WORK TO BE COMPLETED:
Will you quote precisely the lines that run from the top of the material below to the line containing "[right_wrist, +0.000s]", both ends included?

DATASET EXTRACT:
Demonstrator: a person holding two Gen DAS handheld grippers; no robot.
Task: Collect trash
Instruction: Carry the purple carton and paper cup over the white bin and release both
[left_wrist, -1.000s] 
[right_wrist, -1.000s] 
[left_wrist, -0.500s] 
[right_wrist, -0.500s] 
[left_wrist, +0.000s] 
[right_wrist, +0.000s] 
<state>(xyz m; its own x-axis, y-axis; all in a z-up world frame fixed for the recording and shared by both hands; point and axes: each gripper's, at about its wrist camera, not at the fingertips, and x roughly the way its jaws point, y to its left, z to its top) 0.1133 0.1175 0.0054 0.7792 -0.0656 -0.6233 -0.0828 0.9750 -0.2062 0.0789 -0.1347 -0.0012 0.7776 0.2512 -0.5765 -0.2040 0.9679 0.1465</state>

RESULT OF THE EXERCISE:
Demonstrator: a person holding two Gen DAS handheld grippers; no robot.
Task: Collect trash
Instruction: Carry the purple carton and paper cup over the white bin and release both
[left_wrist, -1.000s] 
[right_wrist, -1.000s] 
[left_wrist, -0.500s] 
[right_wrist, -0.500s] 
[left_wrist, +0.000s] 
[right_wrist, +0.000s] 

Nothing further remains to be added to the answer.